Fig 1.
The kinetics of thymocytes apoptosis at different days post-infection (dpi).
The percentages of apoptotic cells in the thymus of one representative HuN4-infected piglet at 7 (A) and 10 (C) dpi, and apoptotic cells in the thymus of a representative age-matched control piglet at 7 (B) and 10 (D) dpi. Apoptotic cells were quantified by flow cytometry using FITC-labeled Annexin V. Q1, necrotic or another cell population that was FITC-Annexin V-negative and PI-positive; Q2, end stage apoptotic or a dead cell population that was FITC-Annexin V- and PI-positive; Q3, a viable cell population that was not undergoing apoptosis and was both FITC-Annexin-V- and PI-negative; Q4, an early apoptotic cell population that was FITC-Annexin V-positive and PI-negative.
Fig 2.
Apoptosis and autophagy are induced by HuN4 infection in the thymus of infected piglets.
Levels of proteins related to apoptosis or autophagy in the thymus of piglets at 7 (A) and 10 (B) dpi. Thymus tissues were lysed and western blots were performed. Western blotting results were analyzed digitally and the optical density ratio was calculated, and the bands which were in use for densitometry marked by the arrows; the ratio representatives the mean of measurements for piglets at different time points and the Student’s t-test were carried for the statistical analysis. (n = 3 per time point).
Fig 3.
Colocalization of PRRSV-infected cells, autophagic cells, and nuclei.

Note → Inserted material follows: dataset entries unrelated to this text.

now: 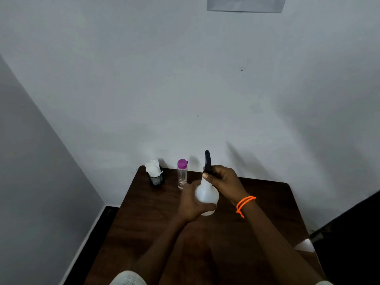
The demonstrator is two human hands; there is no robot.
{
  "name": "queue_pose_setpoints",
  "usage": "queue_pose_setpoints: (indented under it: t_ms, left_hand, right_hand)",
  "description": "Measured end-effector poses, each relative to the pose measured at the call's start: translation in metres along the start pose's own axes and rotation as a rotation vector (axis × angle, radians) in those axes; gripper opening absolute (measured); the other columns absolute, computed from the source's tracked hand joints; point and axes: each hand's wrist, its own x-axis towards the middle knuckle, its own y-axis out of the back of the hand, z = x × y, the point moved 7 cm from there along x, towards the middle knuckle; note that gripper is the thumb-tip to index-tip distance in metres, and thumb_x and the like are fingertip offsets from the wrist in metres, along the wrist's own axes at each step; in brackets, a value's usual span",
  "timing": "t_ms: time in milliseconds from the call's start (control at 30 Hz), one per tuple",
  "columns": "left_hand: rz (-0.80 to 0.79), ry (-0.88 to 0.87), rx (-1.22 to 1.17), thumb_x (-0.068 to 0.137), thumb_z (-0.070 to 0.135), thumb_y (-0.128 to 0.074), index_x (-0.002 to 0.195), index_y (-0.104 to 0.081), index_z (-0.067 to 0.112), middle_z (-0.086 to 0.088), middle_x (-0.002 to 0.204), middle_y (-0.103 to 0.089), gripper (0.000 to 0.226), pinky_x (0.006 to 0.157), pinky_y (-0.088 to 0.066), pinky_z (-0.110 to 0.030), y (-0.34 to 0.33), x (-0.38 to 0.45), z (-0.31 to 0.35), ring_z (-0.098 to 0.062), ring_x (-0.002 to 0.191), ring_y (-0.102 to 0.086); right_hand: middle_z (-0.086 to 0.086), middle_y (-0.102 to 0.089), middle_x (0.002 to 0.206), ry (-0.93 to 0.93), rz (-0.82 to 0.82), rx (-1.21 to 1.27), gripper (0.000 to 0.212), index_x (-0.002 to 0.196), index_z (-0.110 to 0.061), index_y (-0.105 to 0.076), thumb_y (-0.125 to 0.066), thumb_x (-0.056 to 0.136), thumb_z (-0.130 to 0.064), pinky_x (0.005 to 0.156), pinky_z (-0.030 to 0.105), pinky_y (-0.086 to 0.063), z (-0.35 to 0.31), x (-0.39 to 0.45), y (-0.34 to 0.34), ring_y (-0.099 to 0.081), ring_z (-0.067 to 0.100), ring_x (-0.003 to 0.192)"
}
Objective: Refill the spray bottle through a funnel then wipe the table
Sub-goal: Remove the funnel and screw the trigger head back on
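Head view, and I'm reading it left to right across the dark wooden table (144, 223), which sits pushed into a corner of pale walls. At its far left edge I see a small black holder (156, 179) with white tissue (153, 167) sticking up out of it. Just beside that, to the right, a clear water bottle (182, 176) with a purple cap stands upright, apart from the holder and close to the fingers of the left hand.

From the lower centre the left forearm runs up and a little to the right. I see the left hand (192, 204) wrapped round the lower body of the white spray bottle (206, 195), thumb across its near side and fingers curled behind it, so it has the bottle firmly in its grasp. I make the bottle out as upright near the middle of the table; whether its base touches the wood I cannot tell, as the hand covers it.

On the right, the other forearm comes in from the lower right, an orange beaded bracelet (244, 203) on the wrist. I see the right hand (223, 179) arched over the bottle's neck, fingers curled round the black spray head (207, 161), whose top pokes up above the knuckles

At the table's right edge I see a small white shape (304, 245), too blurred to name
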Motion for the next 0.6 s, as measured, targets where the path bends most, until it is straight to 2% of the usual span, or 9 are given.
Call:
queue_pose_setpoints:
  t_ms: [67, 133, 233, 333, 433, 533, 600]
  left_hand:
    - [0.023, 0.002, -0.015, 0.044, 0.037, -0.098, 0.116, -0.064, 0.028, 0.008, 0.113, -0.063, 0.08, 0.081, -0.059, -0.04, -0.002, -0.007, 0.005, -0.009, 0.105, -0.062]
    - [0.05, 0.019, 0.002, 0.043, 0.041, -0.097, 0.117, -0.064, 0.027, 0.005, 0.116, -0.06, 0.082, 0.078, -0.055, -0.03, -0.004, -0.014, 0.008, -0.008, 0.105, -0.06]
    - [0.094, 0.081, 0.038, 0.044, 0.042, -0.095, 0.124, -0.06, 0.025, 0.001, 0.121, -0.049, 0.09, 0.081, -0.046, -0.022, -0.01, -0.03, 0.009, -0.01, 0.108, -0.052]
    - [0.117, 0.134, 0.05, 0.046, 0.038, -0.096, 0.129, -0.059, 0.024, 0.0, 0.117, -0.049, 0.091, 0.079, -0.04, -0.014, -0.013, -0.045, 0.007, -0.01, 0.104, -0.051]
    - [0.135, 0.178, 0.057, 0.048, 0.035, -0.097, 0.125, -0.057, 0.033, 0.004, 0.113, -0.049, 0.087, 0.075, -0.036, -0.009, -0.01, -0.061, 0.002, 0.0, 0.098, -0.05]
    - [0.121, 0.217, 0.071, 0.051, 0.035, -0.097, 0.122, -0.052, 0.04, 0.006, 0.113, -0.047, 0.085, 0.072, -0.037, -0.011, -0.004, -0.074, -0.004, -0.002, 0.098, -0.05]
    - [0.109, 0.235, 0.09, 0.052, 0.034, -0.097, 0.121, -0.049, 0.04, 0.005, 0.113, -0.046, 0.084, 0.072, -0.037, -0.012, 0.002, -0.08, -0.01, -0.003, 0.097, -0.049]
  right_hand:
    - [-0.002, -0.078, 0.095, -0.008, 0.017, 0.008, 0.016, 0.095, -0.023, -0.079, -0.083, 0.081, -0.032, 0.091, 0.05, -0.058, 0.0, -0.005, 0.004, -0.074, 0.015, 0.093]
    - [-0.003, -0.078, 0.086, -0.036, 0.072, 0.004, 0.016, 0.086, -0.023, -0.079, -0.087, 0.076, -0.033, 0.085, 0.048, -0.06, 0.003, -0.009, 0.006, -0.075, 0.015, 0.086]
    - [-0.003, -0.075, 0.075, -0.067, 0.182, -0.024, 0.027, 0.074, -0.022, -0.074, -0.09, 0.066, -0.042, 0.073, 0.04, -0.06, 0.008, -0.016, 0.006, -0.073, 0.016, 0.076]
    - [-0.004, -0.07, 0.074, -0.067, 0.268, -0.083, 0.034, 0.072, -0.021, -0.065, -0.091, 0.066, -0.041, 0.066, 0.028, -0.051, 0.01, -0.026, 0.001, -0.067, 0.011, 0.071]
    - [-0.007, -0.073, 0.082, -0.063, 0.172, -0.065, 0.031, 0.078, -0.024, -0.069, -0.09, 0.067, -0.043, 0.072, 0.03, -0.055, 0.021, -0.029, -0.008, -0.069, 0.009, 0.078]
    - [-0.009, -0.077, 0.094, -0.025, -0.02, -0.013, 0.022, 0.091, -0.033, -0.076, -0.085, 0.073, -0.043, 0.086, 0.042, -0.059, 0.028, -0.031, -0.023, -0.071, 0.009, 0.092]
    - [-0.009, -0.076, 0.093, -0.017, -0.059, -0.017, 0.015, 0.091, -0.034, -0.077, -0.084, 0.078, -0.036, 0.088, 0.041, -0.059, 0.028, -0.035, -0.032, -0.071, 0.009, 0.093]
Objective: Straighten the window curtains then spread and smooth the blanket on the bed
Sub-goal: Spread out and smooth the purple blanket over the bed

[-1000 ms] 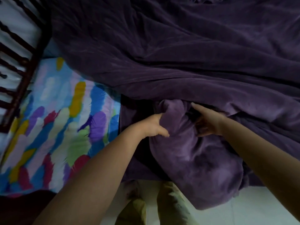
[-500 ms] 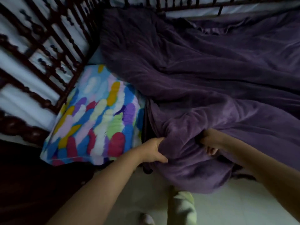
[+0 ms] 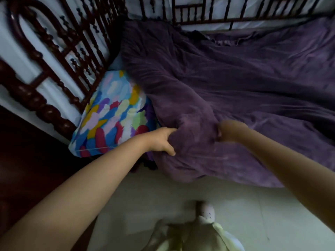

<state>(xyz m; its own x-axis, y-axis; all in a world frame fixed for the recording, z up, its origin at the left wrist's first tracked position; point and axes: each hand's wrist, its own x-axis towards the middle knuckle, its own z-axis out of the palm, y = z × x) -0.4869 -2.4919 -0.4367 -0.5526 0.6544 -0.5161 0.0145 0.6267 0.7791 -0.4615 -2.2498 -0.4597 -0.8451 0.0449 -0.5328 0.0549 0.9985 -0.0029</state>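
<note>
A dark purple blanket [image 3: 226, 84] lies rumpled across the bed, with folds running toward the far rail. Its near corner is bunched up and hangs over the bed's front edge. My left hand [image 3: 163, 142] grips that bunch from the left, thumb below and fingers dug into the cloth. My right hand [image 3: 230, 131] grips the same bunch from the right, its fingers buried in the fabric. No curtains are in view.
A pillow [image 3: 112, 116] with a bright multicoloured pattern lies at the bed's left end, beside the blanket. Dark carved wooden rails [image 3: 54, 57] enclose the bed on the left and far sides. Pale floor tiles [image 3: 272, 214] and my foot [image 3: 206, 212] lie below.
The view has pulled back from the bed, showing more rail and floor. Both hands keep their grip on the bunched corner, which has been drawn up and toward the pillow end.
</note>
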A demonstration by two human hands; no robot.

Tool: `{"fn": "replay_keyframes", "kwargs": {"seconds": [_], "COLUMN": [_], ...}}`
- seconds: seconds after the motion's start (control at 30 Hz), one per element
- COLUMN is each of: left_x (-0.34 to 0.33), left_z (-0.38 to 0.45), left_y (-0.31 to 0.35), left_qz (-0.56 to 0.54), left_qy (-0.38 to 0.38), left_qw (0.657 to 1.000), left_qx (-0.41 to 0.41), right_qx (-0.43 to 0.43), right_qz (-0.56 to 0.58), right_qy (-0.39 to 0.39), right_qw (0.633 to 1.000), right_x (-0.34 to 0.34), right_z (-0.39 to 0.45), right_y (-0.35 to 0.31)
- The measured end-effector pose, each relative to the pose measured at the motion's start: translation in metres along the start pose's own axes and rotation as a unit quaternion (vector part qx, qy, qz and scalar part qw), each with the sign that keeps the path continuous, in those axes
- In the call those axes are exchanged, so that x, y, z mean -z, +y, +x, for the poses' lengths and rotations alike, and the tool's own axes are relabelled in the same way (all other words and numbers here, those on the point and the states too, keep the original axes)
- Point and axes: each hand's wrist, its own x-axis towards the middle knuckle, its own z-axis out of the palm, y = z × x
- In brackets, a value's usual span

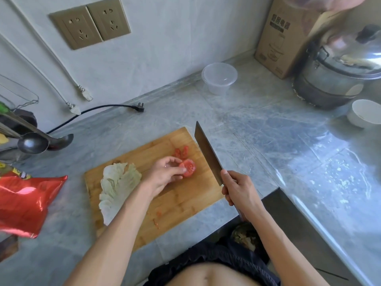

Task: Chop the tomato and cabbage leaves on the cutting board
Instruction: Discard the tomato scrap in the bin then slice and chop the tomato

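Wooden board, glossy marble counter

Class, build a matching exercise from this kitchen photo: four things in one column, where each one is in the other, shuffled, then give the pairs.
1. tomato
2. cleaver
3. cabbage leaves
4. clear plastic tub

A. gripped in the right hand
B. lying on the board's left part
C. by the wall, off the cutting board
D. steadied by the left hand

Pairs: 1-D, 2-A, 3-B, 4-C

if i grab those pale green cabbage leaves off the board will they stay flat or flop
The pale green cabbage leaves look thin and crinkled, so they would probably droop. They lie loosely stacked on the bamboo cutting board, so they may well slide apart. Likely very light.
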Motion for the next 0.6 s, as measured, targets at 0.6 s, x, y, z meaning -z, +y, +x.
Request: {"fn": "replay_keyframes", "kwargs": {"seconds": [0.6], "left_x": [-0.056], "left_z": [-0.019], "left_y": [-0.078], "left_qz": [0.458], "left_qy": [0.061], "left_qw": [0.857], "left_qx": [-0.227], "right_qx": [-0.022], "right_qz": [-0.03], "right_qy": [0.056], "right_qw": [0.998], "right_x": [-0.006], "right_z": [-0.075], "right_y": [0.041]}}
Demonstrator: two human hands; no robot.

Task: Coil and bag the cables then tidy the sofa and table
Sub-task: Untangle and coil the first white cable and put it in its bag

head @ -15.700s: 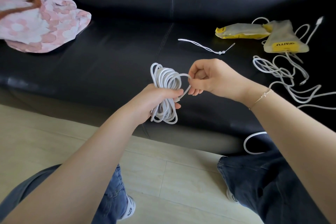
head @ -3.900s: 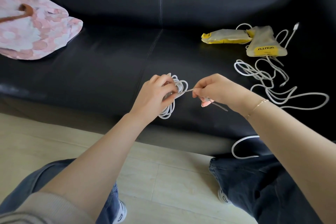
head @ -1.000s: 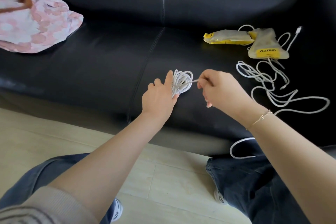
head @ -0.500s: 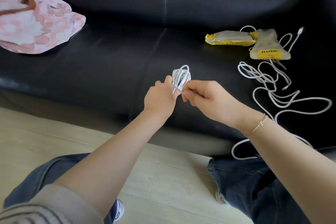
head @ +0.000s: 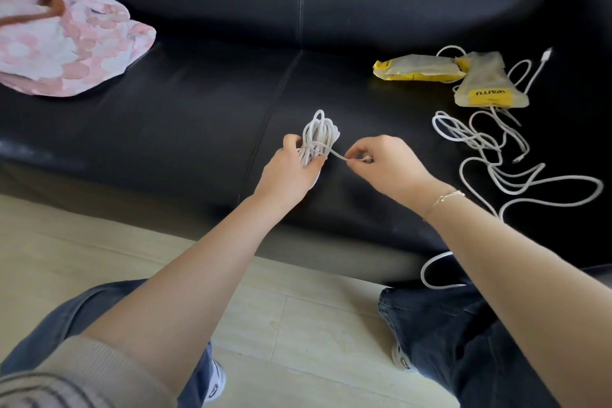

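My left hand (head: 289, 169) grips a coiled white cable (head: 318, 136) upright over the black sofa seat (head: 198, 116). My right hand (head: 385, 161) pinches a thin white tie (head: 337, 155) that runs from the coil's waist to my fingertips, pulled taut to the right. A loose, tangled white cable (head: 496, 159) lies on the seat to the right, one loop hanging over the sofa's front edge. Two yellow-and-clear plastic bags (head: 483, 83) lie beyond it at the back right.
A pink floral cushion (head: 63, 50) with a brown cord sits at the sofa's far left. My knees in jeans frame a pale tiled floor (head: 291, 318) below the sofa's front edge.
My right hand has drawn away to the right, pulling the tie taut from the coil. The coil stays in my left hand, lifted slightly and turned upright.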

Autophagic cells were stained with anti-LC3 antibodies and anti-rabbit secondary antibodies conjugated to FITC, and apoptotic cells were detected according to the manufacturer’s instructions for the In Situ Cell Death Detection Kit, only a few apoptotic cells underwent autophagy (arrows) (A); Autophagic cells were stained with anti-LC3 antibodies and tetramethylrhodamine- isothiocyanate (TRITC)-conjugated goat anti-mouse antibodies, and HuN4-infected cells were strained with fluorescein isothiocyanate (FITC)-conjugated monoclonal antibodies (mAbs) against PRRSV N protein, and some HuN4-infected cells underwent autophagy (arrows) (B). Nuclei were stained with 4-6-diamidino-2-phenylindole (DAPI).
Fig 4.
Colocalization of CD3+ cells, CD14+ cells, thymic epithelial cells, and autophagic cells.
CD3+ cells were stained with spectral red (SPRD)-conjugated mouse anti-pig CD3 antibodies, and autophagic cells were stained with anti-LC3 primary antibodies and anti-rabbit secondary antibodies conjugated to FITC, no CD3+ cells underwent autophagy (A); CD14+ cells were stained with FITC-conjugated mouse anti-pig CD14 antibodies and autophagic cells were stained with anti-LC3 primary antibodies and TRITC-conjugated goat anti-mouse antibodies, some CD14+ cells underwent autophagy (arrows) (B). Thymic epithelial cells were stained with mouse anti-pan-cytokeratin (P-CK) antibodies and FITC-conjugated goat anti-mouse antibodies, and autophagic cells were stained with anti-LC3 primary antibodies and TRITC-conjugated goat anti-mouse antibodies, most autophagic cells colocalized with thymic epithelial cells (arrows) (C). Nuclei were stained with DAPI.